La solidarité, réconcilier le fait et l'idéal ?
Notes d'analyse, Économie sociale, juillet, 2008
Le concept de solidarité a été l’un des piliers du républicanisme qui s’est forgé au dix-neuvième siècle. Il peut apporter cependant des réponses à des questions très actuelles, par son refus tant d’un Etat socialiste trop autoritaire que d’un individualisme forcené issu de la doxa libérale. Il prône une troisième voie où liberté individuelle et justice sociale s’accordent. Cette voie n’a peut-être pas connu la fortune qu’elle aurait du connaître, on le sait aujourd’hui. Comment l’expliquer ? La solidarité est-elle une simple valeur morale ou doit-elle être érigée en obligation juridique ?

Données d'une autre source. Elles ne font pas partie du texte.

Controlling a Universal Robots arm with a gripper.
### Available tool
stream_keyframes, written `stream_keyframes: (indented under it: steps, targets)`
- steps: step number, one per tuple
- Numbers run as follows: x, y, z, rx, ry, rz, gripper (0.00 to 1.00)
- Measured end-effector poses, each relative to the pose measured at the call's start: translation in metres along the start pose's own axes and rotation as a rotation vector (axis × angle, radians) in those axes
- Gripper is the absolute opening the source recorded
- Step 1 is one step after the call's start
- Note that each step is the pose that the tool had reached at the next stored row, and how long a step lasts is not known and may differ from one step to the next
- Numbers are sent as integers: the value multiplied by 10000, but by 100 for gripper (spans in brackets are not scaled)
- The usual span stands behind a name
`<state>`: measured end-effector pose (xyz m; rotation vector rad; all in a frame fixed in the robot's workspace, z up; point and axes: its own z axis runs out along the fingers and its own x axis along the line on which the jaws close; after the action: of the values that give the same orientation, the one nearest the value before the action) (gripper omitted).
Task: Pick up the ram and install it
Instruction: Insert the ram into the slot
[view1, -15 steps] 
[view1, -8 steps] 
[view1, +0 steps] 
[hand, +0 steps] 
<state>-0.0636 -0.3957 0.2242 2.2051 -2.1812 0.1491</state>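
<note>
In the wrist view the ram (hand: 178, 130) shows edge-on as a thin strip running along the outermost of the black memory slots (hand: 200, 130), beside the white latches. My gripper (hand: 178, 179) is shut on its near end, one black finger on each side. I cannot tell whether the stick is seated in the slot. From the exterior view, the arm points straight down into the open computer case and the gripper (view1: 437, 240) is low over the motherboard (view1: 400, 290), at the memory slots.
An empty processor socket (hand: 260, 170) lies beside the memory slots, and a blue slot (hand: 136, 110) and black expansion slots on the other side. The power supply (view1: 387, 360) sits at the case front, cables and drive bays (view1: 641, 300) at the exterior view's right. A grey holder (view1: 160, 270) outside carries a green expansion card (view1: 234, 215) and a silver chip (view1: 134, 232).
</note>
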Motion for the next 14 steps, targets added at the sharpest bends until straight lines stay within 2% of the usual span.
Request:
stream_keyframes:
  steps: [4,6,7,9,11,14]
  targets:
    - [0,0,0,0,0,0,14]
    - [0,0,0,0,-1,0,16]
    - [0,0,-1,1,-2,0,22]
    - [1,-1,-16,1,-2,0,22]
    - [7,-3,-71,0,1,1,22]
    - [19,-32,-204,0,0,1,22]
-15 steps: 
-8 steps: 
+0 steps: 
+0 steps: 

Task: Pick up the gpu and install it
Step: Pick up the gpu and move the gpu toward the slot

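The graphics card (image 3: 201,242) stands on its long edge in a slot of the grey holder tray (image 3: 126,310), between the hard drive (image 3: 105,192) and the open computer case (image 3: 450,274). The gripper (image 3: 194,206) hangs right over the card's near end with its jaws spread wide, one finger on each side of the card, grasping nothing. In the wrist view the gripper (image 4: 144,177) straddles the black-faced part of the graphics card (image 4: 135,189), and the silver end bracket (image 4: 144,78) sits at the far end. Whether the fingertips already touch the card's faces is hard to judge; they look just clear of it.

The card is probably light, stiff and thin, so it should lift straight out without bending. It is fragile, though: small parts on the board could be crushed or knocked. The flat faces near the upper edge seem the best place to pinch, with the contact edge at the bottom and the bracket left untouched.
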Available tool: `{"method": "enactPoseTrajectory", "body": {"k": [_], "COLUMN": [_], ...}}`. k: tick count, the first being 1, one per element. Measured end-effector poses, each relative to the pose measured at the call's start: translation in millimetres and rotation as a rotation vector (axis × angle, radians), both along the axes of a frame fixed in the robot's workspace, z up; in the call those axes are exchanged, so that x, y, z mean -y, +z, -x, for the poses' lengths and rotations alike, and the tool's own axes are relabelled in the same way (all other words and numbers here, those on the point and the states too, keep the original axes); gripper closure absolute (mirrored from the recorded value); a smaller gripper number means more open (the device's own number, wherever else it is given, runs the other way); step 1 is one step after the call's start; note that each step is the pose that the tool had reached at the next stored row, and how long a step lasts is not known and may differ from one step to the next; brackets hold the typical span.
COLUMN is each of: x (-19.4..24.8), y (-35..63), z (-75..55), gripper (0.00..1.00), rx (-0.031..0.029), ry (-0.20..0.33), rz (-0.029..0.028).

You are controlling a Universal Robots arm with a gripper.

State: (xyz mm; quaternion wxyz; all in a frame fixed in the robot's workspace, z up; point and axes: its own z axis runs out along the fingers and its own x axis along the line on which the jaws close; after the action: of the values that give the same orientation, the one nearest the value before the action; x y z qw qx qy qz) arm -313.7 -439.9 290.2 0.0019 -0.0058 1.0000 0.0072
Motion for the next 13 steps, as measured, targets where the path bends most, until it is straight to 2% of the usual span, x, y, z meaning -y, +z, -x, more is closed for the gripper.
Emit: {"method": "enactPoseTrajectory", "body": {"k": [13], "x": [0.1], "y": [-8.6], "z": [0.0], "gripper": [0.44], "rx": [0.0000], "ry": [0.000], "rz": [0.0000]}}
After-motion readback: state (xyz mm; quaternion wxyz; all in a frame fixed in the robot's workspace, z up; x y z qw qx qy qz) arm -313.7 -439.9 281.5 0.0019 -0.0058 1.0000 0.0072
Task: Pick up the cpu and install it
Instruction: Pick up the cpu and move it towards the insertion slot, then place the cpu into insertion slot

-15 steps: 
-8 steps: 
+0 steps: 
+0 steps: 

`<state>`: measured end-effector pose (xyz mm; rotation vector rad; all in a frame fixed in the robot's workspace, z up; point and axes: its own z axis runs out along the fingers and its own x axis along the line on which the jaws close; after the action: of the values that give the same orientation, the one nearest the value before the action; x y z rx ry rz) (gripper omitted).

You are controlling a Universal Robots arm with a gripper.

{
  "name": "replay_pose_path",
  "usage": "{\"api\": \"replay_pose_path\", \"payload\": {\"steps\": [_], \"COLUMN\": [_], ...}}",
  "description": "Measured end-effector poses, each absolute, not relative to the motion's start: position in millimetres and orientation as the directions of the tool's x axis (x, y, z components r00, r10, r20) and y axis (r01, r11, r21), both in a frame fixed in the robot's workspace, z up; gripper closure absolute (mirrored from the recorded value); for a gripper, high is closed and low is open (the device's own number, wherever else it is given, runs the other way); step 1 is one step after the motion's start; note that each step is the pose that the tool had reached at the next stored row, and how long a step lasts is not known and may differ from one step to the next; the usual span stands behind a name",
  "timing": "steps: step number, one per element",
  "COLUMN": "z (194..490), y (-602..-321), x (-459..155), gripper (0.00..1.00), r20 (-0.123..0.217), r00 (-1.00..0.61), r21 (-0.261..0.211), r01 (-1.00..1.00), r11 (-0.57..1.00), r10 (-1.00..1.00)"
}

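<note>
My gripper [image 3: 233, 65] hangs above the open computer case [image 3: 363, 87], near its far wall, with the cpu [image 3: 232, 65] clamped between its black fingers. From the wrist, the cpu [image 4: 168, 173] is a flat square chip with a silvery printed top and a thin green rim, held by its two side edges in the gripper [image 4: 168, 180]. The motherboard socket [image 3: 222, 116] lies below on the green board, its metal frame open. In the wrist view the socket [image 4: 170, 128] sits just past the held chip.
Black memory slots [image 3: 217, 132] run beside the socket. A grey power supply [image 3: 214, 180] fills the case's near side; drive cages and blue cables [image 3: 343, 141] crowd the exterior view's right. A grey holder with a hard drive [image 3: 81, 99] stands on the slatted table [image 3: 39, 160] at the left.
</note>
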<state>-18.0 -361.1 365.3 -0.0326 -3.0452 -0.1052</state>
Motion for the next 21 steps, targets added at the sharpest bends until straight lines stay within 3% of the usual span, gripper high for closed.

D’où provient la notion de solidarité ? Plus récente que l’on croit, elle est au fondement des courants principaux du progressisme, tant politiques que syndicalistes. Elle a également été l’étendard et le ciment de la construction européenne. L’étude de ses origines souligne pourtant que les pères du solidarisme n’ont jamais idéalisé ce concept et l’ont souvent fondé sur la nature humaine et la réalité de la société, telles qu’elles se manifestaient dans un dixneuvième siècle plutôt conservateur. Cependant, la notion de solidarité n’est pas monolithique. Si elle contient une
dimension réaliste certaine, elle diffèr, selon ses penseurs, dans les méthodes mises en oeuvre pour l’atteindre. En effet, comme le montraient déjà certains observateurs de l’époque1, le solidarisme pensé par Léon Bourgeois, dit « juridique », se fonde sur le droit, et par conséquent, érige la notion de solidarité en devoir des « possédants » envers les « non-possédants ». A contrario, Charles Gide prône à la même époque un « solidarisme coopératif » visant à « lier les faibles aux forts par les mille liens d’associations volontaires », qui émanerait de la volonté des individus, et non d’une obligation issue d’un devoir.